→ **Task requirements**
Would you output the entries below only from the line containing "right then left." through the line containing "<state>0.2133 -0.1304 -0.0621", exactly as they stand and with both ends included?

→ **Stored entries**
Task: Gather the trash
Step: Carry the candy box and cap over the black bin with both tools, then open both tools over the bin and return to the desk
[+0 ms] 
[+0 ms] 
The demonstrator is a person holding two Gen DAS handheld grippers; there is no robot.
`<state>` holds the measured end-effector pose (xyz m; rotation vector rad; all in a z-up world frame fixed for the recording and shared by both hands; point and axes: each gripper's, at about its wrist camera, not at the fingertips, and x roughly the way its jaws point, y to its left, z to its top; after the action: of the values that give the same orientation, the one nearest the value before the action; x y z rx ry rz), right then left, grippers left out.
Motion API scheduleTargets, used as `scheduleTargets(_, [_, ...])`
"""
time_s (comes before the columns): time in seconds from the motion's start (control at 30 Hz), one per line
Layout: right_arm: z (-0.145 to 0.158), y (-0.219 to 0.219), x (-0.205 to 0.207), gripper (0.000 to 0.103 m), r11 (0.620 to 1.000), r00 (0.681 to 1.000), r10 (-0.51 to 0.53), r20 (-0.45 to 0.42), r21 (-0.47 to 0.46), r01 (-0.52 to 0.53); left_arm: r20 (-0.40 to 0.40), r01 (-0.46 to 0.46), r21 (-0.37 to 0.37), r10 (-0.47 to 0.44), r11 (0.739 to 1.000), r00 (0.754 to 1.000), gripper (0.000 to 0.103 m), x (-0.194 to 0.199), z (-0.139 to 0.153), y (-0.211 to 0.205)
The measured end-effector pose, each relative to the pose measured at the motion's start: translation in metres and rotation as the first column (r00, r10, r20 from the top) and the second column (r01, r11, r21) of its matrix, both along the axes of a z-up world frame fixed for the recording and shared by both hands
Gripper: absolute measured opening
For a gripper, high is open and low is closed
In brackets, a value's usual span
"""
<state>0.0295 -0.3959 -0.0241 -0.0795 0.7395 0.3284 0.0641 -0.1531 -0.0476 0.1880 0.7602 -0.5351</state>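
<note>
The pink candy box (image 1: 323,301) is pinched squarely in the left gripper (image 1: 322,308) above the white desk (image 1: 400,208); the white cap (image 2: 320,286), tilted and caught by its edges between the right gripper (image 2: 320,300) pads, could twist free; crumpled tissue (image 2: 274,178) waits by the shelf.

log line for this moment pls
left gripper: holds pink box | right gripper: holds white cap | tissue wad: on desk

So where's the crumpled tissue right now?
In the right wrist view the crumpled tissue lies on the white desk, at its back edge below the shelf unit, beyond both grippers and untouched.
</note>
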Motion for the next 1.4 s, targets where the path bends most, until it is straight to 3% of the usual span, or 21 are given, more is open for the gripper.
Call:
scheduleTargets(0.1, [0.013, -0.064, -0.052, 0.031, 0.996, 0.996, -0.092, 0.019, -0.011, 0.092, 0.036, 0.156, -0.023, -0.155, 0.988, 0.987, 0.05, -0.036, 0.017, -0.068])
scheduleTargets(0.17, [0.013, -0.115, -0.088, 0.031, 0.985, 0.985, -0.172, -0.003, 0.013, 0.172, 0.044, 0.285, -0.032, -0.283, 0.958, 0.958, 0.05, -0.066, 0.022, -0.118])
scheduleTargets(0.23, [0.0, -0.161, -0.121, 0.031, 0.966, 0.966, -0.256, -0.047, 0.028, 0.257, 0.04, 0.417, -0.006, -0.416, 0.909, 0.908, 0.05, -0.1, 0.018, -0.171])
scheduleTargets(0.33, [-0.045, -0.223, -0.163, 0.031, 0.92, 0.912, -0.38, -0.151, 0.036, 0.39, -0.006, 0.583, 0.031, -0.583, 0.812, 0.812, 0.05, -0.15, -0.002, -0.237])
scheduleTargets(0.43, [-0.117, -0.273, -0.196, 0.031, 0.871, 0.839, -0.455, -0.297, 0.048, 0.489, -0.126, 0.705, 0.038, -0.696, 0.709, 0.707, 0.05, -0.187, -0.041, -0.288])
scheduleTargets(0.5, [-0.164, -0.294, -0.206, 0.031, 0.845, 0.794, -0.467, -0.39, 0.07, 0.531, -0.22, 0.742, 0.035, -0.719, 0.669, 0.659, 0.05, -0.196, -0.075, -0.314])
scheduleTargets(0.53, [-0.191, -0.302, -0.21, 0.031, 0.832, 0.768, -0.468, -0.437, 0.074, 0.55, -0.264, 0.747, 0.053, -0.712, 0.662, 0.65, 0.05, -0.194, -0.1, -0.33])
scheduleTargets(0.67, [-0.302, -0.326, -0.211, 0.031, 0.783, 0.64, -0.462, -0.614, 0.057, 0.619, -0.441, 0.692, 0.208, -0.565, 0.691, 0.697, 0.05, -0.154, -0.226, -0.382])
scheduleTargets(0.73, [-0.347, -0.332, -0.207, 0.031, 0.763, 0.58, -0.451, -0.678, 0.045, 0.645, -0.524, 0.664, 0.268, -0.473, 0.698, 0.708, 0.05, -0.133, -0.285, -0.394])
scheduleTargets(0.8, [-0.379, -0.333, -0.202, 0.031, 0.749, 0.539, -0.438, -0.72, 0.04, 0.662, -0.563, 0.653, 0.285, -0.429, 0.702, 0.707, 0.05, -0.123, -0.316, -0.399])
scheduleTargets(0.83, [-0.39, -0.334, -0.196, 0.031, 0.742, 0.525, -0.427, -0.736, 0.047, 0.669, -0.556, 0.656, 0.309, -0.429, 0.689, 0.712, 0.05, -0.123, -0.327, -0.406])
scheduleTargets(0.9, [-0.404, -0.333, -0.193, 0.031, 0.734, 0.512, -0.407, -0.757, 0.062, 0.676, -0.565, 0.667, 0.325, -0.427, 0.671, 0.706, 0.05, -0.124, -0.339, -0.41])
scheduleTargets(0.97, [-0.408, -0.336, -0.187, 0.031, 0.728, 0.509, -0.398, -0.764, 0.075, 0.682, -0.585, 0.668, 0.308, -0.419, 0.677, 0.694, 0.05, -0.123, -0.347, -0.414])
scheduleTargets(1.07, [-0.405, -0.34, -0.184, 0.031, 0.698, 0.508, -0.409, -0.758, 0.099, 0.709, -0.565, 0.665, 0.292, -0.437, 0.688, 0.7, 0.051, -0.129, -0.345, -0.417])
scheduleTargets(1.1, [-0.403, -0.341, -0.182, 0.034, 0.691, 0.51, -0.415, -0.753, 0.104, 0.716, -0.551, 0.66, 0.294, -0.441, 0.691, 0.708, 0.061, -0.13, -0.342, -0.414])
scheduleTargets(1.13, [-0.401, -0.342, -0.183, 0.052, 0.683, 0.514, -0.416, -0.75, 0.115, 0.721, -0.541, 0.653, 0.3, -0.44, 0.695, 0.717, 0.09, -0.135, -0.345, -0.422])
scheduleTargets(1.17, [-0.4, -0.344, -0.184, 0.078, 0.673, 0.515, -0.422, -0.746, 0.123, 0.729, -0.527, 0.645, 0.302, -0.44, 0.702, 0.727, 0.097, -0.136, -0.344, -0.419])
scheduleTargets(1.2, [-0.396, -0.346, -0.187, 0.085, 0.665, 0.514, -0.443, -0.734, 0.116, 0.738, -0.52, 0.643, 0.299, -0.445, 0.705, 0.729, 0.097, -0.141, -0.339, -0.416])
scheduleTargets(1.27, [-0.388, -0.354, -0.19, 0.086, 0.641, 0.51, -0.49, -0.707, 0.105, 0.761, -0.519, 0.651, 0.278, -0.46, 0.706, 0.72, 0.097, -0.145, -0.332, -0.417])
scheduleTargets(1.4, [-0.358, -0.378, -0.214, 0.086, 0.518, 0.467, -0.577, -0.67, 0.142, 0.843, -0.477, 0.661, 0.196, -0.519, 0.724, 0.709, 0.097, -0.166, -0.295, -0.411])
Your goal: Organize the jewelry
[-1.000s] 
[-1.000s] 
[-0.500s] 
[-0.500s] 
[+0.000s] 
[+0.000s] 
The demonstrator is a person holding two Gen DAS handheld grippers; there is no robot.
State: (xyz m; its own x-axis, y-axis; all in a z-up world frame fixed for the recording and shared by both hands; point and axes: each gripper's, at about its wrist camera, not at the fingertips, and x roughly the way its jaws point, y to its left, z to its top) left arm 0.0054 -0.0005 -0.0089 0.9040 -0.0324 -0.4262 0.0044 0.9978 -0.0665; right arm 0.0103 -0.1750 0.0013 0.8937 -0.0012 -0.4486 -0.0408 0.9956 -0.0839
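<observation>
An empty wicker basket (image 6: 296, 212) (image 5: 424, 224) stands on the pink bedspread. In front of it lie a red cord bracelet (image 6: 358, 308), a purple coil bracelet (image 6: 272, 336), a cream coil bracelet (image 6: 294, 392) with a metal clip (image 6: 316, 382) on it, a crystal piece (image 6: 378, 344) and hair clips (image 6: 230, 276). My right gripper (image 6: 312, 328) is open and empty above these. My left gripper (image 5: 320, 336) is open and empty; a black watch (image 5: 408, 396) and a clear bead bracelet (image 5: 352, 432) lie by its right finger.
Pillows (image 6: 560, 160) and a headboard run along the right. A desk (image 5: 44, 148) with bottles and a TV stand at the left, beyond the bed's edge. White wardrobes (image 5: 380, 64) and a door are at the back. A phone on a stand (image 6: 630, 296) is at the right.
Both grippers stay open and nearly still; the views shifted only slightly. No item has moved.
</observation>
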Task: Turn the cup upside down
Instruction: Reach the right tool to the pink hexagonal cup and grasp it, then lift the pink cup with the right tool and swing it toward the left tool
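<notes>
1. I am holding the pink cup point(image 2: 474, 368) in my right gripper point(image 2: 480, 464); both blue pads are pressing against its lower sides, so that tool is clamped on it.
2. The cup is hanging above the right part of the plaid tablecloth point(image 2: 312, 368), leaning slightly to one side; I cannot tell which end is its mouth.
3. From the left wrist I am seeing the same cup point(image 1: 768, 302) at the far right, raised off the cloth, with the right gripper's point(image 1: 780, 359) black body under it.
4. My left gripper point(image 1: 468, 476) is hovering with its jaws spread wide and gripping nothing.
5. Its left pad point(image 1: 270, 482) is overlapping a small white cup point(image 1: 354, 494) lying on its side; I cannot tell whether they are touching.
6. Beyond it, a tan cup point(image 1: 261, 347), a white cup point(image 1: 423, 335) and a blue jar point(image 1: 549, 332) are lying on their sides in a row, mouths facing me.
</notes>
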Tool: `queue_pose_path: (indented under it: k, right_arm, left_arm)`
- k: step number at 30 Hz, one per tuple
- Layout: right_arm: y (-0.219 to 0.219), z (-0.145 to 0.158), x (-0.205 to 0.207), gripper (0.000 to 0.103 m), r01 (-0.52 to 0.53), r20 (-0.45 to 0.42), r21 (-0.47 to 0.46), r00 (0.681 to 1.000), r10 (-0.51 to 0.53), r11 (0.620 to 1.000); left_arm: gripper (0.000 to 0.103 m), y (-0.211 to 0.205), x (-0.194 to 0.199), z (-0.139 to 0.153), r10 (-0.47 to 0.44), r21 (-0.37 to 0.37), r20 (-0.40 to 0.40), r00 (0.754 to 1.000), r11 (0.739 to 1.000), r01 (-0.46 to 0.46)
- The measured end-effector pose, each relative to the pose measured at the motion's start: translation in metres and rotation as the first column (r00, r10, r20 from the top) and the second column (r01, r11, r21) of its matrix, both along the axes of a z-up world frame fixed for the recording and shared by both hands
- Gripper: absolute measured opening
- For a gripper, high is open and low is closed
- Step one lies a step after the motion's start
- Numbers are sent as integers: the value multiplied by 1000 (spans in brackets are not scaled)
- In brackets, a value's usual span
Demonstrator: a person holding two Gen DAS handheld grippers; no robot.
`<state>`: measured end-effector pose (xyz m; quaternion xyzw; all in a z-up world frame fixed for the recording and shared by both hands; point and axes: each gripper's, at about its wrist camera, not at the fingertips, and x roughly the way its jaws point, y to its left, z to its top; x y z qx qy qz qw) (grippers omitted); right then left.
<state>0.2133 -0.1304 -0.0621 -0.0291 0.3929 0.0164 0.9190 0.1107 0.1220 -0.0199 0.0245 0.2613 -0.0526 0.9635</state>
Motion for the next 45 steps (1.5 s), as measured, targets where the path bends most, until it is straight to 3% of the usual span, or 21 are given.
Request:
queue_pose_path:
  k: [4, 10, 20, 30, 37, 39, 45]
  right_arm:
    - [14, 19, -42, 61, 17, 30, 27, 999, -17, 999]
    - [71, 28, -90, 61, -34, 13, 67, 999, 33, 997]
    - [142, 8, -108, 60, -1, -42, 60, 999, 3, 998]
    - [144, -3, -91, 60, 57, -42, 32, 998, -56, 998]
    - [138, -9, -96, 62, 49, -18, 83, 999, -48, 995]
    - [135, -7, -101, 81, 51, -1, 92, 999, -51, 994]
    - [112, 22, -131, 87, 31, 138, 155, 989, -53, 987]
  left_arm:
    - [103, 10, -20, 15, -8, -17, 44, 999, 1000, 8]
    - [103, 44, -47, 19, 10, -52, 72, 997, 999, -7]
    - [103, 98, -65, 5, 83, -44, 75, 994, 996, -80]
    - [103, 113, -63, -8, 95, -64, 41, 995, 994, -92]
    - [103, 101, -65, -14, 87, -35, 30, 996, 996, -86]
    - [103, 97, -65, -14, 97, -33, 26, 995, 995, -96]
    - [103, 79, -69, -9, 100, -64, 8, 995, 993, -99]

→ **Solution for this exercise**
`<state>`: measured end-effector pose (xyz m; quaternion xyzw; all in a z-up world frame fixed for the recording and shared by both hands; point and axes: each gripper's, at about its wrist camera, not at the fingertips, and x roughly the way its jaws point, y to its left, z to its top; x y z qx qy qz qw) (grippers omitted); right then left.
<state>0.2133 -0.1304 -0.0621 -0.0291 0.3929 0.0164 0.9190 0.1107 0.1220 -0.0199 0.0245 0.2613 -0.0526 0.9635</state>

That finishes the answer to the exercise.